Top Ten Paintings by Albrecht Dürer

Top Ten Paintings by Albrecht Dürer

Albrecht Dürer1

       Albrecht Dürer (May 21, 1471 – April 6, 1528) was a German painter, wood carver and engraver. He is best known for his woodcuts in series, including the Apocalypse (1498), two series on the crucifixion of Christ, the Great Passion (1498-1510) and the Little Passion (1510-11) as well as many of his individual prints, such as Knight, Death, and the Devil (1513) and Melancholia I (1514). He was born in Nuremberg. His family came from Hungary, germanizing the family name of Thürer when they settled in Nuremberg soon after the middle of the 15th century. His father, also called Albrecht, was a goldsmith and served as assistant to Hieronymus Helfer, and in 1468 married his daughter Barbara. They had eighteen children, of whom Albrecht was the second.
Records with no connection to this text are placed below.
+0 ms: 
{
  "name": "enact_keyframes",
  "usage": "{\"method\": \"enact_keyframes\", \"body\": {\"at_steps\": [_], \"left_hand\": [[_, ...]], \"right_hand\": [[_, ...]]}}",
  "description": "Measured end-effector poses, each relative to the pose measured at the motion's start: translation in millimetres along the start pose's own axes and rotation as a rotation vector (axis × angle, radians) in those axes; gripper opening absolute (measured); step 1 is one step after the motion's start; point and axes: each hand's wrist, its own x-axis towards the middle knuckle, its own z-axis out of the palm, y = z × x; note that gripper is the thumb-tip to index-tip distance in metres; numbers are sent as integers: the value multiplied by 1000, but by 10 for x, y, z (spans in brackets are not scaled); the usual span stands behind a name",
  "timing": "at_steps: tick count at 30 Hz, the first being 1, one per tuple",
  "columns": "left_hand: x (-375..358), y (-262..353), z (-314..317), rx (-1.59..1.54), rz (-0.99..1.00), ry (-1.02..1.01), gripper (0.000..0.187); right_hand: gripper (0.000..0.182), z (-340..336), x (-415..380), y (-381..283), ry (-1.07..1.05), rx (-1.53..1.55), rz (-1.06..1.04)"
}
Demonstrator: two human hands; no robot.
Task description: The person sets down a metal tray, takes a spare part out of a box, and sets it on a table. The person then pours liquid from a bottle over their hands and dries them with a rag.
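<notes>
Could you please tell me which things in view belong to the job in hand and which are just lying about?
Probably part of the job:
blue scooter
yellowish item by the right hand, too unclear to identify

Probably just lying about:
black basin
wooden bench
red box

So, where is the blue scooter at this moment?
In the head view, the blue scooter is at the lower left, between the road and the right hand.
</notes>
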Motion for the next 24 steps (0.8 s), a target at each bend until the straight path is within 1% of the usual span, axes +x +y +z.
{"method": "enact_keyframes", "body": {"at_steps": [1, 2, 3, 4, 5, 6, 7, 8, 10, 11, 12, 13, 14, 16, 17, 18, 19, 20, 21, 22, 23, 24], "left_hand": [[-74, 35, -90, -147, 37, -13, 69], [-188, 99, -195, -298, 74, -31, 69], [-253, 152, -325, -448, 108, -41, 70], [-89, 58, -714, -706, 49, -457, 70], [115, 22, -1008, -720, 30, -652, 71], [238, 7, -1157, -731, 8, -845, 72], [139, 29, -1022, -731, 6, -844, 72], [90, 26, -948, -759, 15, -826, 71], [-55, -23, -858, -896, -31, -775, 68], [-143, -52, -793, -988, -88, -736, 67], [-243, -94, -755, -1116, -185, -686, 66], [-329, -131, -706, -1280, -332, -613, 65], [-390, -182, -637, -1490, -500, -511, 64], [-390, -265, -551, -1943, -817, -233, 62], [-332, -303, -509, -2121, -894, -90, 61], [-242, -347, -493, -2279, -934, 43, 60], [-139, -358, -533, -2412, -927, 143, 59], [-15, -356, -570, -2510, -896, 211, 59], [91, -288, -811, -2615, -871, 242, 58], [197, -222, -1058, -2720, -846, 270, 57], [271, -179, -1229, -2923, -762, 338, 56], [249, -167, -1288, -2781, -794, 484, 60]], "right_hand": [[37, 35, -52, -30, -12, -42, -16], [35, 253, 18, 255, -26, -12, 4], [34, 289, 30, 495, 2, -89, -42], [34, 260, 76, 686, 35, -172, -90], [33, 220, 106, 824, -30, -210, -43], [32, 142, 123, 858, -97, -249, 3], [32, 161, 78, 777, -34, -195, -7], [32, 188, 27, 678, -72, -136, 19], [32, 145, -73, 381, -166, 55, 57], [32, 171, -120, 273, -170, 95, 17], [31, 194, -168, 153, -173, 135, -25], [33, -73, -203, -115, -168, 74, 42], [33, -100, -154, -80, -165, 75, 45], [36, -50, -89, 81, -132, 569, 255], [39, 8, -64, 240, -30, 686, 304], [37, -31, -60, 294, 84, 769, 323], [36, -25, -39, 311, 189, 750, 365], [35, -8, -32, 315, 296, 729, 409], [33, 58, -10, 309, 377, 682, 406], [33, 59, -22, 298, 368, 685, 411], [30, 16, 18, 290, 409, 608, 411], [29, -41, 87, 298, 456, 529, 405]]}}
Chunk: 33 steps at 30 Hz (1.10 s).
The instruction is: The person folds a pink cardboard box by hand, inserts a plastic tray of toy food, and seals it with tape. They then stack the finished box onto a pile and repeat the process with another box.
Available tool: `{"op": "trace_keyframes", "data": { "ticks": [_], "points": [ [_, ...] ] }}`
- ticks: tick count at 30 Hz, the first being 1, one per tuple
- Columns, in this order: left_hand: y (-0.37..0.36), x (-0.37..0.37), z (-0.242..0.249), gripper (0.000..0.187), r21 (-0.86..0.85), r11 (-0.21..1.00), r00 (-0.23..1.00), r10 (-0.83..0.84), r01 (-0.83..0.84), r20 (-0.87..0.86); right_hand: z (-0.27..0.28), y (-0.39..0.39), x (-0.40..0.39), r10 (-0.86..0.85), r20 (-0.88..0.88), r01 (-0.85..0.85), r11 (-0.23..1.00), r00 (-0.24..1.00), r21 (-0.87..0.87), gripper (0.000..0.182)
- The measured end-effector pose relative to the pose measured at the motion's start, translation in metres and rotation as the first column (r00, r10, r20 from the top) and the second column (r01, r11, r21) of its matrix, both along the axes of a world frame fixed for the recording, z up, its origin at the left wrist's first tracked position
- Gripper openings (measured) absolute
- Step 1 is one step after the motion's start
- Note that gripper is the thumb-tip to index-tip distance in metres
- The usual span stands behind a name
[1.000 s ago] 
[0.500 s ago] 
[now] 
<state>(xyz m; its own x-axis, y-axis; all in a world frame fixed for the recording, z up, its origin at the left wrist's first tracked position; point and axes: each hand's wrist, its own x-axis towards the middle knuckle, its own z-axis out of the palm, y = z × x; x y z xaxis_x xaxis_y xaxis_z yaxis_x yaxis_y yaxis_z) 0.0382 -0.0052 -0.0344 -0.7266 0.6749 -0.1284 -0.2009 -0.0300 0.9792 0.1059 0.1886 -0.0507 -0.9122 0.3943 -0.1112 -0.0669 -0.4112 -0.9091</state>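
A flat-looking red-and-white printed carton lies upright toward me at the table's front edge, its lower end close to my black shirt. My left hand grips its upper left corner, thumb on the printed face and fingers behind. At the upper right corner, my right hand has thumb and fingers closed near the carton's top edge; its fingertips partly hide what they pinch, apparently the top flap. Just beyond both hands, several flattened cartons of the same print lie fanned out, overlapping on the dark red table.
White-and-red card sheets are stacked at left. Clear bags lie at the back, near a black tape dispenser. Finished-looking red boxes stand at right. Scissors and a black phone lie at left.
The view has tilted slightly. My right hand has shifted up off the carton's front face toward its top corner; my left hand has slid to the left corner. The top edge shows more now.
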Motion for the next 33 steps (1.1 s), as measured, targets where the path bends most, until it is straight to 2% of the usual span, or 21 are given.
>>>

Albrecht’s brother, Hans Dürer, became a famous artist as well. At the age of fifteen Dürer was apprenticed to the principal painter of the town, Michael Wolgemut, a prolific if undistinguished producer of small works in the late Gothic style. Dürer learned not only painting but also wood carving and elementary copper engraving under Wolgemut. At the end of his apprenticeship in 1490 he travelled (Wanderjahre). In 1492 he arrived in Colmar, intending to study under Martin Schöngauer, a well regarded painter-engraver of his time. He found that Schongauer had died the previous year, but he was received kindly by the family of the deceased master there and in Basel. Under them he evidently had some practice both in metal-engraving and in furnishing designs for the woodcutter. He left Basel some time in 1494 and travelled briefly in the Low Countries before he returned to Nuremberg. From this period, little of the work that can be attributed to him with certainty survives.

  1. Adam and Eve (1507)

    Links: Top Ten Paintings of Adam and Eve,
  2. Christ Among the Doctors (1506)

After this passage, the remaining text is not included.